Zie Punt-naar-site voor informatie over het werken met certificaten: Certificaten genereren - Linux.
De OpenVPN-client configureren
In het volgende voorbeeld wordt TunnelOpgegeven gebruikt.
Belangrijk
Alleen MacOS 10.13 en hoger wordt ondersteund met het OpenVPN-protocol.
Notitie
OpenVPN Client versie 2.6 wordt nog niet ondersteund.
Download en installeer een OpenVPN-client, zoals TunnelOpgegeven.
Als u dit nog niet hebt gedaan, downloadt u het pakket voor het VPN-clientprofiel vanuit Azure Portal.
Pak het profiel uit. Open het configuratiebestand vpnconfig.ovpn vanuit de map OpenVPN in een teksteditor.
Vul het gedeelte P2S client certificate met de openbare P2S-clientcertificatcode in base64. In een certificaat met PEM-indeling kunt u het .cer-bestand openen en de base64-code tussen de headers van het certificaat kopiëren.

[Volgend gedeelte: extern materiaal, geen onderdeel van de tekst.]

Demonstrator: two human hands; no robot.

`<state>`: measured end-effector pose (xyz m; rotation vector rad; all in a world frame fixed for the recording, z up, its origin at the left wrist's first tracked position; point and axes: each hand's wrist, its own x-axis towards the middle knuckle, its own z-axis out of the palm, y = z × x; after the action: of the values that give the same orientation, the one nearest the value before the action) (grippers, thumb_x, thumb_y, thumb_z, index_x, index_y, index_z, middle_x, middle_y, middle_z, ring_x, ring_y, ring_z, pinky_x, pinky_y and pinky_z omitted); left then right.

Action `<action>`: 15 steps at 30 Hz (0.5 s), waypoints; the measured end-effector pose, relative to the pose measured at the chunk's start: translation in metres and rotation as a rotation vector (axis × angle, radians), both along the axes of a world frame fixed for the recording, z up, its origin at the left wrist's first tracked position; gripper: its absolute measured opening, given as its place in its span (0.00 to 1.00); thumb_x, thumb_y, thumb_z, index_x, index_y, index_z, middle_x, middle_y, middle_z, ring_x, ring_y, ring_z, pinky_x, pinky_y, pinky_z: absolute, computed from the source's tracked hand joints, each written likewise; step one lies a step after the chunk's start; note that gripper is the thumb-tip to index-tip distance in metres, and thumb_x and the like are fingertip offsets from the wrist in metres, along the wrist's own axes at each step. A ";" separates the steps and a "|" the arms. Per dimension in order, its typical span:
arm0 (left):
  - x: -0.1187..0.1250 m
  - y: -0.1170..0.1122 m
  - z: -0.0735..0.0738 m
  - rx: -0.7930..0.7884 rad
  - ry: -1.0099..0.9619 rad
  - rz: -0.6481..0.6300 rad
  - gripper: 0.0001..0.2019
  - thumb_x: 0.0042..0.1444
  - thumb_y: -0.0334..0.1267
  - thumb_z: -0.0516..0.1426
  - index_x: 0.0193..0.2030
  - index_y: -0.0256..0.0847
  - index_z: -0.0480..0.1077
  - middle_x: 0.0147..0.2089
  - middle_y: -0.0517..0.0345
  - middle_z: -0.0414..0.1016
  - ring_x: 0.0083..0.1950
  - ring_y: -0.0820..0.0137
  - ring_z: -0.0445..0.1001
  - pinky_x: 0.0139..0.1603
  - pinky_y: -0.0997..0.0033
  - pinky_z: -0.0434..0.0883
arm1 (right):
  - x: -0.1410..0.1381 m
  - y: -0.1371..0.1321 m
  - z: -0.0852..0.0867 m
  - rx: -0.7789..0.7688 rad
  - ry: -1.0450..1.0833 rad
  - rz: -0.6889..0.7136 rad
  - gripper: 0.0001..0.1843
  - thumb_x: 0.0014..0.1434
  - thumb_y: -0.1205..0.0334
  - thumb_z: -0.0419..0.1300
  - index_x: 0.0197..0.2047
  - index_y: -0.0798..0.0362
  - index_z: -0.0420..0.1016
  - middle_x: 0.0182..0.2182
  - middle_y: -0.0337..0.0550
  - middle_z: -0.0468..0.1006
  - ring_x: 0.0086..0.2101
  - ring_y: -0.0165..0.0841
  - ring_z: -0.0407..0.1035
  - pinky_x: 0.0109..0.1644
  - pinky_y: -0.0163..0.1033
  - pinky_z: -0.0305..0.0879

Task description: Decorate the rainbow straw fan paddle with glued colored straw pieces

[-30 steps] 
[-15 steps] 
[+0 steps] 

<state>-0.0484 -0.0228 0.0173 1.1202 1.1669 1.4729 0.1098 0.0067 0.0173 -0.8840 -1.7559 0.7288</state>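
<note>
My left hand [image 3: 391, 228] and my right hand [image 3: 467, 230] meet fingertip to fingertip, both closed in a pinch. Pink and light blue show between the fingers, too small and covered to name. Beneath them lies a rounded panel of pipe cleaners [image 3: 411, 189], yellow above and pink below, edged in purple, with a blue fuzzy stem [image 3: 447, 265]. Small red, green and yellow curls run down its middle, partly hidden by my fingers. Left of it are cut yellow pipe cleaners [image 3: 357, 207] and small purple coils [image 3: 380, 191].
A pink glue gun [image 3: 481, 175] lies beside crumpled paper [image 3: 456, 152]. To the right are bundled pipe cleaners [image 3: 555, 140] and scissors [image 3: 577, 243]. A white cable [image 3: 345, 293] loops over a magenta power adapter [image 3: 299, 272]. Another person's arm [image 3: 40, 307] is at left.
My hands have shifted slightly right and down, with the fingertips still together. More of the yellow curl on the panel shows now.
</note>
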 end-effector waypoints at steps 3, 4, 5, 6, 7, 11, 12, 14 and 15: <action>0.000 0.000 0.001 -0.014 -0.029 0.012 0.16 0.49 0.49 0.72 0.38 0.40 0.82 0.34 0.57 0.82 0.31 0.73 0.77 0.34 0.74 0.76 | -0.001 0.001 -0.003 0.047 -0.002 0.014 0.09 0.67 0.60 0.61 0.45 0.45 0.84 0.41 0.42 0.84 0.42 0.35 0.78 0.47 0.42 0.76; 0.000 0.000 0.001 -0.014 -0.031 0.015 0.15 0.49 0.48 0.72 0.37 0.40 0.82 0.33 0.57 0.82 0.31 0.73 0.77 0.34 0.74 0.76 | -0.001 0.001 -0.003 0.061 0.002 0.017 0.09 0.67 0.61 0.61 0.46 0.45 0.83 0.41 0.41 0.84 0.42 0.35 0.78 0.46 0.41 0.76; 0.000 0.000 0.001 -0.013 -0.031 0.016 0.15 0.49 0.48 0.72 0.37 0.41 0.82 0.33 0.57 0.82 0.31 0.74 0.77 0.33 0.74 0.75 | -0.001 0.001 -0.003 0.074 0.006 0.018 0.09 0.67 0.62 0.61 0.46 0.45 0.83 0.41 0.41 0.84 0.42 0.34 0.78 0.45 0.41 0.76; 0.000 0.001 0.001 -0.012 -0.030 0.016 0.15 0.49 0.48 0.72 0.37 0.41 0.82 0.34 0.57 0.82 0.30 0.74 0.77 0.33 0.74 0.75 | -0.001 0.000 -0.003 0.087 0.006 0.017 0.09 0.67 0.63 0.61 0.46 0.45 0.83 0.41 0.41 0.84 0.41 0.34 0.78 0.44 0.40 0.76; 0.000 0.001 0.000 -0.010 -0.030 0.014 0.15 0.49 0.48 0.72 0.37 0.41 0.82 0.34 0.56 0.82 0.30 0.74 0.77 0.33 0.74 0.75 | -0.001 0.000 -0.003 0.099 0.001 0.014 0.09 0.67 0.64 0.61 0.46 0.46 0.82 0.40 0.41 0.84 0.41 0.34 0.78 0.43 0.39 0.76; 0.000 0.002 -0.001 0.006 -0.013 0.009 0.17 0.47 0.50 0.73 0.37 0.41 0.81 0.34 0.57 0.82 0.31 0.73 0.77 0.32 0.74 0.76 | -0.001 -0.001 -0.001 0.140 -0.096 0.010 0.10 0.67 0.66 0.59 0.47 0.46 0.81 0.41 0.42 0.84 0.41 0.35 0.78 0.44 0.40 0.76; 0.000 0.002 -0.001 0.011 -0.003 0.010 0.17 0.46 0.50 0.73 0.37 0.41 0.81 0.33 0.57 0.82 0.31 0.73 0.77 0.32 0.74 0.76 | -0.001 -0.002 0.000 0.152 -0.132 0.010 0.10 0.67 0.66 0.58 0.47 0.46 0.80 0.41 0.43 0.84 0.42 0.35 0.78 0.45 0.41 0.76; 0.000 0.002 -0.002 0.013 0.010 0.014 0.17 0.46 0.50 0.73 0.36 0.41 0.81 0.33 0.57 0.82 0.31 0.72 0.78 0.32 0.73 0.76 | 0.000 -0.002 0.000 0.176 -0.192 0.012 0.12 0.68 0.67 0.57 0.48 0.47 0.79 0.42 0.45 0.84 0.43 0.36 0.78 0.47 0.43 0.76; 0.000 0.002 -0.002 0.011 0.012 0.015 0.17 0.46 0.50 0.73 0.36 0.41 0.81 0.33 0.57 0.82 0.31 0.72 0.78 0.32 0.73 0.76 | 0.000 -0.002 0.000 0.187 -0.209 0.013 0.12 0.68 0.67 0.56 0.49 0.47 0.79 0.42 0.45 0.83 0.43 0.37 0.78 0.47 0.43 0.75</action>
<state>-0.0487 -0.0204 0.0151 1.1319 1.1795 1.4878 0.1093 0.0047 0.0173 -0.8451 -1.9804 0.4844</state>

Vul in het gedeelte voor de persoonlijke sleutel de persoonlijke P2S-clientcertificaatsleutel in Base64 in. Zie Uw persoonlijke sleutel exporteren op de OpenVPN-site voor informatie over het extraheren van een persoonlijke sleutel.
Wijzig geen andere velden. Gebruik de ingevulde configuratie in de clientinvoer om verbinding te maken met de VPN.
Dubbelklik op het profielbestand om het profiel te maken inTunnel.
Start Tunnel werkruimte vanuit de map met toepassingen.
Klik op het Tunnelopgegeven pictogram in het systeemvak en kies Verbinding maken.
Volgende stappen
Volg de aanvullende server- of verbindingsinstellingen op. Zie de stappen voor punt-naar-site-configuratie.